1)? ohsumed.87 (60,303,307) — Contains the MEDLINE documents for the year 1987.? The format for each of the MEDLINE document files follows the conventions of the SMART system, with each field defined as below (NLM designator in parentheses):
??? .I??? sequential identifier
??? .U??? MEDLINE identifier (UI)
??? .M??? Human-assigned MeSH terms (MH)
??? .T??? Title (TI)
??? .P??? Publication type (PT)
??? .W??? Abstract (AB)
??? .A??? Author (AU)
??? .S??? Source (SO)
(Note:? Some references have their abstracts truncated at 250 words, while some have no abstracts at all.)

2)? ohsumed.88 (78,585,929) — Contains the MEDLINE documents for the year 1988, formatted as above.

3)? ohsumed.89 (84,719,077) — Contains the MEDLINE documents for the year 1989, formatted as above.

4)? ohsumed.90 (86,754,890) — Contains the MEDLINE documents for the year 1990, formatted as above.

5)? ohsumed.91 (89,761,122) — Contains the MEDLINE documents for the year 1991, formatted as above.
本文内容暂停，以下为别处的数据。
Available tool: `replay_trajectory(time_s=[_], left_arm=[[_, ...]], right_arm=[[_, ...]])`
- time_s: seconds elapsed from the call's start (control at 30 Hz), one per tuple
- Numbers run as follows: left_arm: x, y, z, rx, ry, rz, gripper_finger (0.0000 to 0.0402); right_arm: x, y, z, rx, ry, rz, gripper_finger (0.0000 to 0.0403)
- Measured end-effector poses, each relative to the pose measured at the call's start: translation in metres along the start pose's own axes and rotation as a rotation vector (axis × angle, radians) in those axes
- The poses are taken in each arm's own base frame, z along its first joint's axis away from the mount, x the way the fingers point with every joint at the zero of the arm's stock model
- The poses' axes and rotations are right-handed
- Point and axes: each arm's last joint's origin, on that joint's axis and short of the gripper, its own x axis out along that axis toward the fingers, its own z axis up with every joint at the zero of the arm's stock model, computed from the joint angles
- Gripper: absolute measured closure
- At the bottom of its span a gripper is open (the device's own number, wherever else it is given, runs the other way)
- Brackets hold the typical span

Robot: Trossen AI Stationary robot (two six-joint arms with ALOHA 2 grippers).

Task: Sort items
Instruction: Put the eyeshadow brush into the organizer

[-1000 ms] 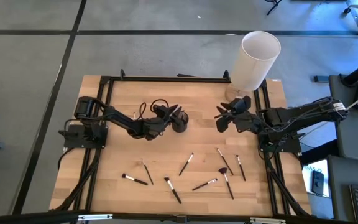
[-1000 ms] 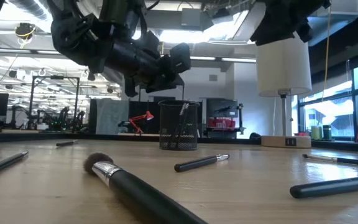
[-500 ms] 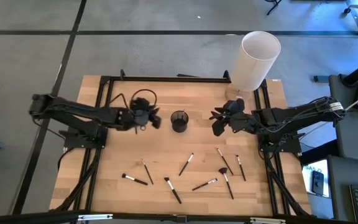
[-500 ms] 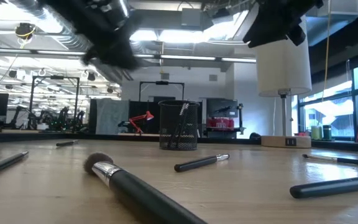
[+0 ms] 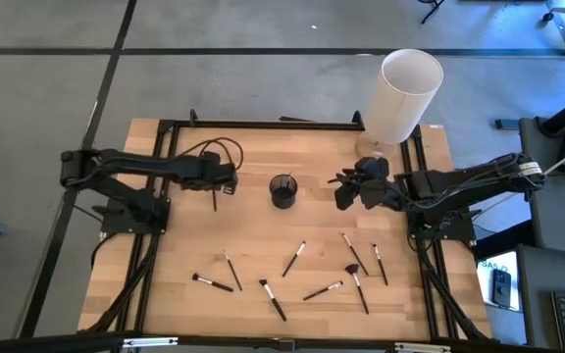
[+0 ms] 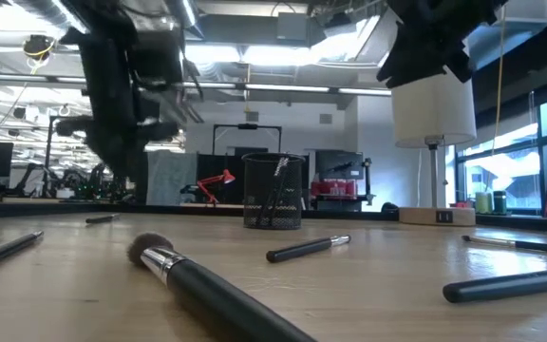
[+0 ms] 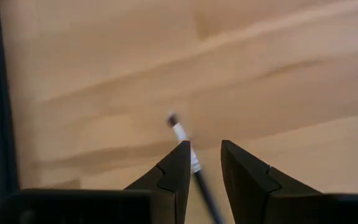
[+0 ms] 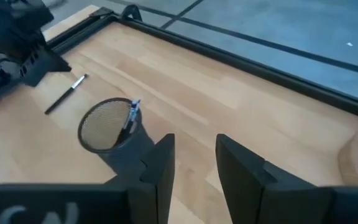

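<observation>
- High view: left gripper [image 5: 222, 182] sits near the table's [image 5: 253, 147] back-left part, over one slim brush [image 5: 214, 201] that lies apart from the rest. The right gripper [image 5: 346, 191] waits just beyond the black mesh cup [image 5: 282, 190], below the tall white cylinder [image 5: 400, 93]. Eight more makeup brushes [image 5: 293, 258] lie scattered across the front of the table, among them the fan-headed brush [image 5: 357, 279].
- Low view: thick-handled brush [image 6: 207, 285] fills the foreground, with the cup standing upright behind it. You cannot read either gripper's jaws from here.
- Left wrist view: jaws stand spread, one on each side of the slim brush's handle. Its pale ferrule and small tip point away from the fingers [image 7: 173, 177], and nothing is pinched yet.
- Right wrist view: jaws stand spread on nothing. One brush already leans inside the cup.
- Handling, as a judgement: treat each brush as light, stiff and smooth, so it is likely to roll or pivot if you catch it off-centre. Take hold across the handle near its middle, clear of the soft bristles, and close squarely.
</observation>
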Motion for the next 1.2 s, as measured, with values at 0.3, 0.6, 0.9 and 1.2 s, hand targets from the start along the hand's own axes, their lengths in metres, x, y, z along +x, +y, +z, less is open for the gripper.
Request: replay_trajectory(time_s=[0.3, 0.6, 0.9, 1.2], left_arm=[[0.029, -0.002, 0.003, -0.004, 0.094, 0.104, 0.0317], [0.048, -0.007, 0.003, -0.001, 0.165, 0.109, 0.0318], [0.062, -0.012, -0.001, 0.176, 0.177, 0.156, 0.0356], [0.056, -0.019, -0.010, 0.232, 0.094, 0.161, 0.0388]], right_arm=[[0.012, -0.008, 0.016, -0.086, -0.045, -0.033, 0.0287], [0.039, -0.029, -0.003, -0.120, 0.049, -0.111, 0.0287], [0.043, -0.027, 0.002, 0.015, 0.137, 0.054, 0.0287], [0.031, -0.011, -0.010, 0.033, 0.186, 0.148, 0.0287]])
6)? queries (11,591) — Contains the 106 queries in test set, with patient and topic information, in the format:
??? .I??? Sequential identifier
??? .B??? Patient information
??? .W??? Information request

7)? drel.ui (26,919) — Contains the query-document pairs rated as definitely relevant, with documents listed by MEDLINE UI, in the format:
???

8)? drel.i (21,709) — Contains the query-document pairs rated as definitely relevant, with documents listed by sequential number (from the .I field),? in the format:
???

9)? pdrel.ui (57,831) — Contains the query-doc pairs rated as definitely or possibly relevant, with documents listed by MEDLINE UI,? in the format:
???

10)? pdrel.i (46,664) — Contains the query-doc pairs rated as definitely or possibly relevant, with documents listed by sequential number (from the .I field),? in the format:
???

11)? judged (368,366) — Contains a list of all retrieved documents by any of the five original searchers or SMART, sorted first by query number and then document number, along with their relevance judgments.? The relevance judgments are either d (definitely relevant), p (possibly relevant), or n (not relevant).? The relevance1 judgment is the original relevance judgment done on the documents retrieved by the original searchers.? The relevance 2 judgment is the second relevance judgment done to assess interobserver reliability of the relevance1 judgments.? The relevance3 judgment is the relevance judgment done on documents retrieved by SMART but not the original searchers, or another relevance judgment on an originally retrieved document to assess interobserver reliability.
???
??? [][]

12)? ui (3,137,094) — Contains the MEDLINE UI’s for all 348,566 documents in test database, listed one per line.

13)? readme — This file.
http://ir.ohsu.edu/ohsumed/ohsumed.html

與50位技術專家面對面20年技術見證,附贈技術全景圖

總結

以上是生活随笔為你收集整理的OHSUMED数据集介绍的全部內容,希望文章能夠幫你解決所遇到的問題。

如果覺得生活随笔網站內容還不錯,歡迎將生活随笔推薦給好友。